The history of neural networks began in the 1940s with the use adjustable weights. A decade later, the first perceptron was tested. Shortly after that, leading researchers like Rosenblatt began to realize its potential for artifical intelligence.

They were right, and to this day, it remains one of the frontiers of computer science. So, how did it all get started?

Neurons

Early pioneers began with the neurons of human brains. In our brains, huge networks of neurons accept and output signals to other neurons. These structures can be modeled in a computer.

Lets break it down. First, the neuron receives values from other neurons. These are the inputs.

Next,within the sum, each input is multiplied by an assigned weight. This allows the neuron to place greater emphasis on some inputs over others. These weighted inputs, along with the bias, are added together. So far, this is just a linear function.

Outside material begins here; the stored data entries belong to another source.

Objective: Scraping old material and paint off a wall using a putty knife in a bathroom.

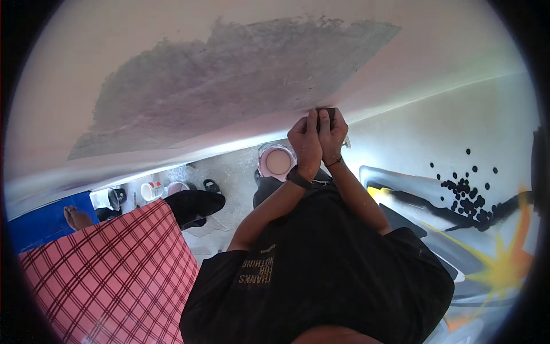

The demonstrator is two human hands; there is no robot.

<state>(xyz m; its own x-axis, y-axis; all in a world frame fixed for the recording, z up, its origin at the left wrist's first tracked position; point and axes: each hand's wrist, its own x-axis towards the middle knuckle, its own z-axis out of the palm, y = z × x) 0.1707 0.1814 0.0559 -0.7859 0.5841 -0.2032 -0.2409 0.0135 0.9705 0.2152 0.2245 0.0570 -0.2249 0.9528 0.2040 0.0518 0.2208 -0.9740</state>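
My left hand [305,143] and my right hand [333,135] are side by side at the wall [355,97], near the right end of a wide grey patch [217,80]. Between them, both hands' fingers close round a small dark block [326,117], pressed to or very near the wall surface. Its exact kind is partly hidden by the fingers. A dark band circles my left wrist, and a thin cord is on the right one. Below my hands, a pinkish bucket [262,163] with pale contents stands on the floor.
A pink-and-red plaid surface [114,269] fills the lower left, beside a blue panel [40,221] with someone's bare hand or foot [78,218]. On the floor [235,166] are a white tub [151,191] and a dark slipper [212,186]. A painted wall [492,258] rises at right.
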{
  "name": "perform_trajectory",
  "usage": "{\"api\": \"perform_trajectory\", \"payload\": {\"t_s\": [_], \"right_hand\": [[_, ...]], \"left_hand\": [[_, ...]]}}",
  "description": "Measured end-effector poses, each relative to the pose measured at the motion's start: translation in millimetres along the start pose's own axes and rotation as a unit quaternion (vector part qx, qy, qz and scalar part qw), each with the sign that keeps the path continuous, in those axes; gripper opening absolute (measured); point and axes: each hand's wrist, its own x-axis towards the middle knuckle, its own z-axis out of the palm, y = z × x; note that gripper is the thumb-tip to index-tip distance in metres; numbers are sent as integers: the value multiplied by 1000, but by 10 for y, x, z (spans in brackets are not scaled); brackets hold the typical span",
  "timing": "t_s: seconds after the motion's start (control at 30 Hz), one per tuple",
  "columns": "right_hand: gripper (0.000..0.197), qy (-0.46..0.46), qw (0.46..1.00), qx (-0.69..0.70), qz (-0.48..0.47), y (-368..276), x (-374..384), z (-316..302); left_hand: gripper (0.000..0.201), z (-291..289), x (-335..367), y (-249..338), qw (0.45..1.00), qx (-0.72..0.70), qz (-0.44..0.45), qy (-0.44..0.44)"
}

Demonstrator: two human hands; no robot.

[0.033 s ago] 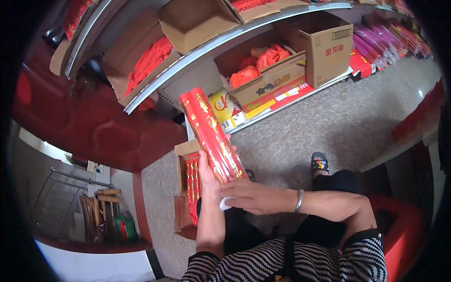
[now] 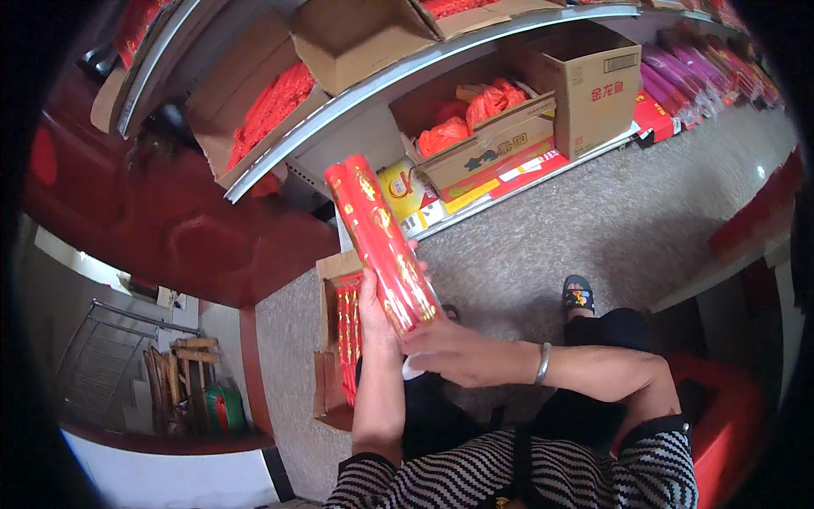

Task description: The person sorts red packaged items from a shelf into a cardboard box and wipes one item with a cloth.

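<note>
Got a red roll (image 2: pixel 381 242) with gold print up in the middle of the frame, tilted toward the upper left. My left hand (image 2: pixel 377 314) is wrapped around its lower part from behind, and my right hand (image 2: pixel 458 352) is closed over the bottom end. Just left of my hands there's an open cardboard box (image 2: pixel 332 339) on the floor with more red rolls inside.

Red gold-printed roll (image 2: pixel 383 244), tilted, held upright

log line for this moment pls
left hand: grips red roll from behind | right hand: on roll's lower end | roll: tilted, raised | open box on floor beside
</note>
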Motion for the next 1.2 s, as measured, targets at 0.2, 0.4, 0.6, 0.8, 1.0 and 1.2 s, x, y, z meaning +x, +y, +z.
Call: {"api": "perform_trajectory", "payload": {"t_s": [0.2, 0.4, 0.6, 0.8, 1.0, 1.2], "right_hand": [[31, 181, 951, 49, 247, 54, 54, -387], [30, 53, 956, 116, 263, -107, -31, -491], [36, -54, 934, 144, 323, 103, -178, -479], [36, 12, 878, 157, 452, 549, -97, -591], [40, 43, 783, 198, 588, 993, -76, -661], [36, 32, 772, 175, 611, 1393, -50, -703]], "left_hand": [[59, -281, 264, 445, 987, 128, -81, 54], [46, -1150, 658, 973, 930, 173, -255, 203], [35, -2384, 1537, 1001, 907, 238, -235, 257], [27, -3282, 2451, 923, 879, 304, -133, 342], [27, -3718, 3153, 770, 886, 320, -49, 331], [39, -3999, 3551, 981, 889, 322, -15, 324]]}}
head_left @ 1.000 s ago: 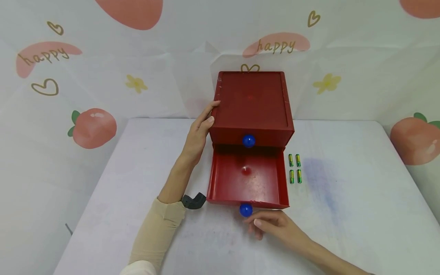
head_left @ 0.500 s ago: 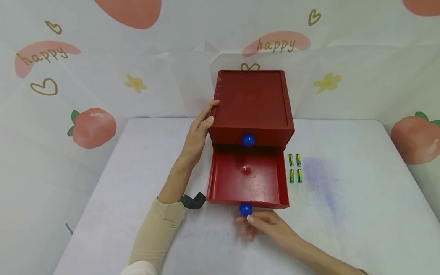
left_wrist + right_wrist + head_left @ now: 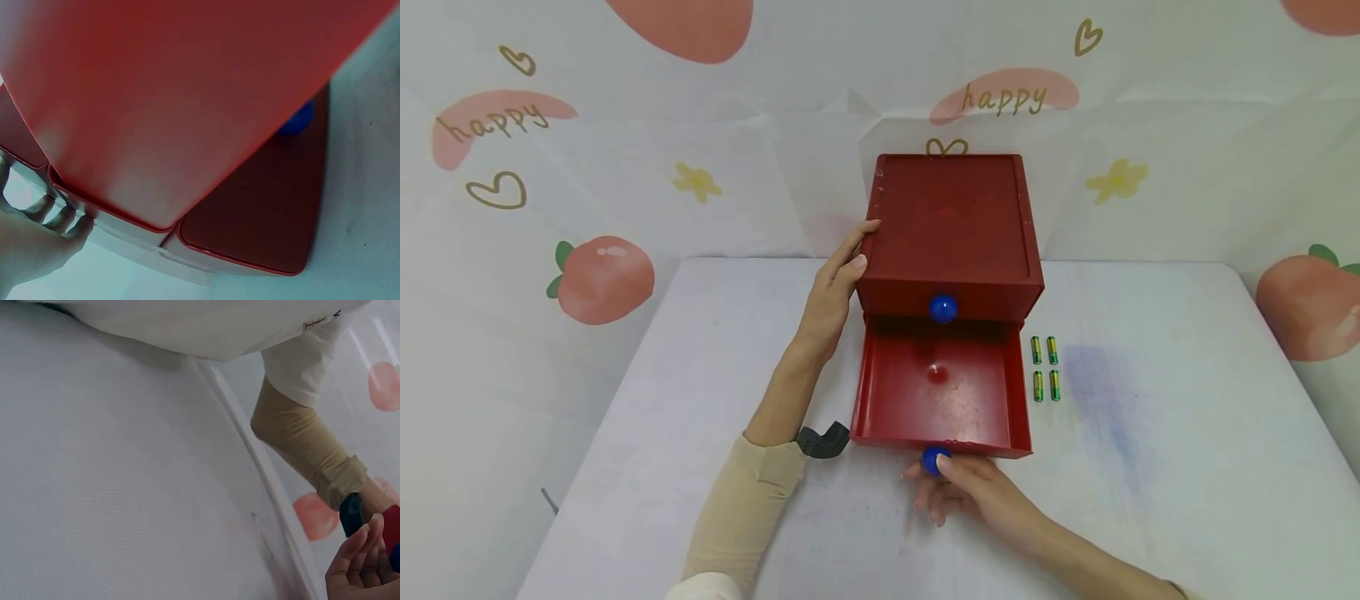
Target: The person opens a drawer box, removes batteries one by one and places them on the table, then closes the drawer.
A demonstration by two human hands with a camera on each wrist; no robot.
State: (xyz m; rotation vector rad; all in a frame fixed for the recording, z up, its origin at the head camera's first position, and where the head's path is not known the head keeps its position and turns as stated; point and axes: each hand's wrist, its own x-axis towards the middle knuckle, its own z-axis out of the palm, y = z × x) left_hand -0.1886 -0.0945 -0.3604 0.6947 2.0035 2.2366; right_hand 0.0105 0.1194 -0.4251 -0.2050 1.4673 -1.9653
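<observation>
A red cabinet (image 3: 951, 218) stands near the back of the table, its lower drawer (image 3: 902, 400) pulled out, with nothing seen inside. A blue ball knob (image 3: 943, 309) sits on the upper front. My left hand (image 3: 831, 300) rests along the cabinet's left side; in the left wrist view its straight fingers (image 3: 78, 230) touch that wall. At the drawer's front, my right hand (image 3: 977, 492) pinches the lower blue knob (image 3: 929, 459), thumb over it and forefinger behind. The other fingers are loosely curled. The right wrist view shows this hand (image 3: 362, 572) in its lower right corner.
Several green and yellow batteries (image 3: 1038, 385) lie in two rows right of the drawer. A dark wrist-camera piece (image 3: 824, 440) shows beside the left forearm, close to the drawer's front left corner. Behind the white table (image 3: 1187, 375) hangs a printed cloth (image 3: 775, 108).
My right hand has shifted slightly left, and its thumb has come onto the lower knob, with the forefinger behind it. The left hand, cabinet and drawer look unmoved.
</observation>
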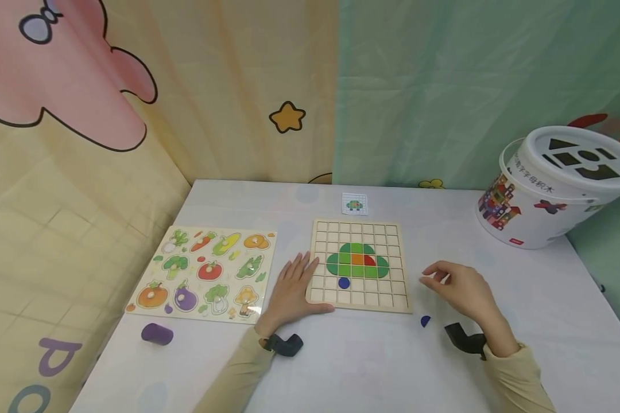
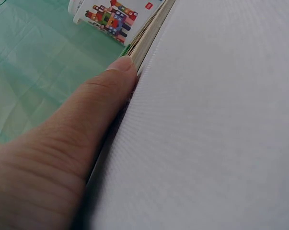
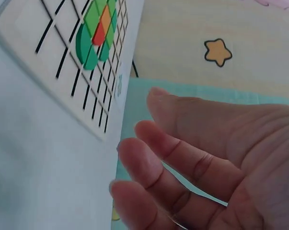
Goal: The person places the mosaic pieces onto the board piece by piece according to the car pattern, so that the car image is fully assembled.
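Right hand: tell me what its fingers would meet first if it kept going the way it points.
Probably the grid board's right edge: the right hand points left toward it, though its height above the table is unclear.

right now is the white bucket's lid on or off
On. The white bucket stands upright at the table's far right with its lid seated on top, shape-sorter holes showing. Neither hand touches it.
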The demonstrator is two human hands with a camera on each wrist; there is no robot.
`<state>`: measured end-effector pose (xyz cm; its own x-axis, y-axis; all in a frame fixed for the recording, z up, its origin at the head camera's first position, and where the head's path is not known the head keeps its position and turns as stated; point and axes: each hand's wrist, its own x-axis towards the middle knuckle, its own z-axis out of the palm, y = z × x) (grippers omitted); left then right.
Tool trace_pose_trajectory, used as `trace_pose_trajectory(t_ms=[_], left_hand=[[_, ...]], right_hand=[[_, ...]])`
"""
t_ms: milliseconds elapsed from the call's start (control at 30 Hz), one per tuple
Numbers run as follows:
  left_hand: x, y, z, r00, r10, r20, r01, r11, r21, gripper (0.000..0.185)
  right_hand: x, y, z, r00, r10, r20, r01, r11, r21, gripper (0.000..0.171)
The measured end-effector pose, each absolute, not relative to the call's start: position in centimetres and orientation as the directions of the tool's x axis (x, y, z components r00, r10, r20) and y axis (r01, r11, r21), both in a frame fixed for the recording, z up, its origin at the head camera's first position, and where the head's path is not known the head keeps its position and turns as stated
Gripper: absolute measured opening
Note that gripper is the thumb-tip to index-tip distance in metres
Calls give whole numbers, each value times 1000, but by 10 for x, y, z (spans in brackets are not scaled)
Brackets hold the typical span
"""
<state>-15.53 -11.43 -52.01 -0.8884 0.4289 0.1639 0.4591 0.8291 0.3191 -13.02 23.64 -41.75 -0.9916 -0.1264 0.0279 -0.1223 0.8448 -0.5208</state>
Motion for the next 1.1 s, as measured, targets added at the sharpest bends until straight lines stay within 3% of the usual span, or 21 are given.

Finally, the value is fed through an activation function. This function serves two purposes. First, it can restrict the range of the output. For example, it is often desirable to work only with values from 0 to 1, so many neural nets use a logistic curve as the activation function. Second, the function allows to introduce more complexity. We can have more complex filters than mere linear equations. The result of this function is the output of the neuron.

Ultimately, a neuron is just one big function that accepts inputs and returns an output. But, brains are more than just one neuron. How do we combine our neurons into a network?

Multilayer Networks

To construct neural networks, we once again draw inspiration from science.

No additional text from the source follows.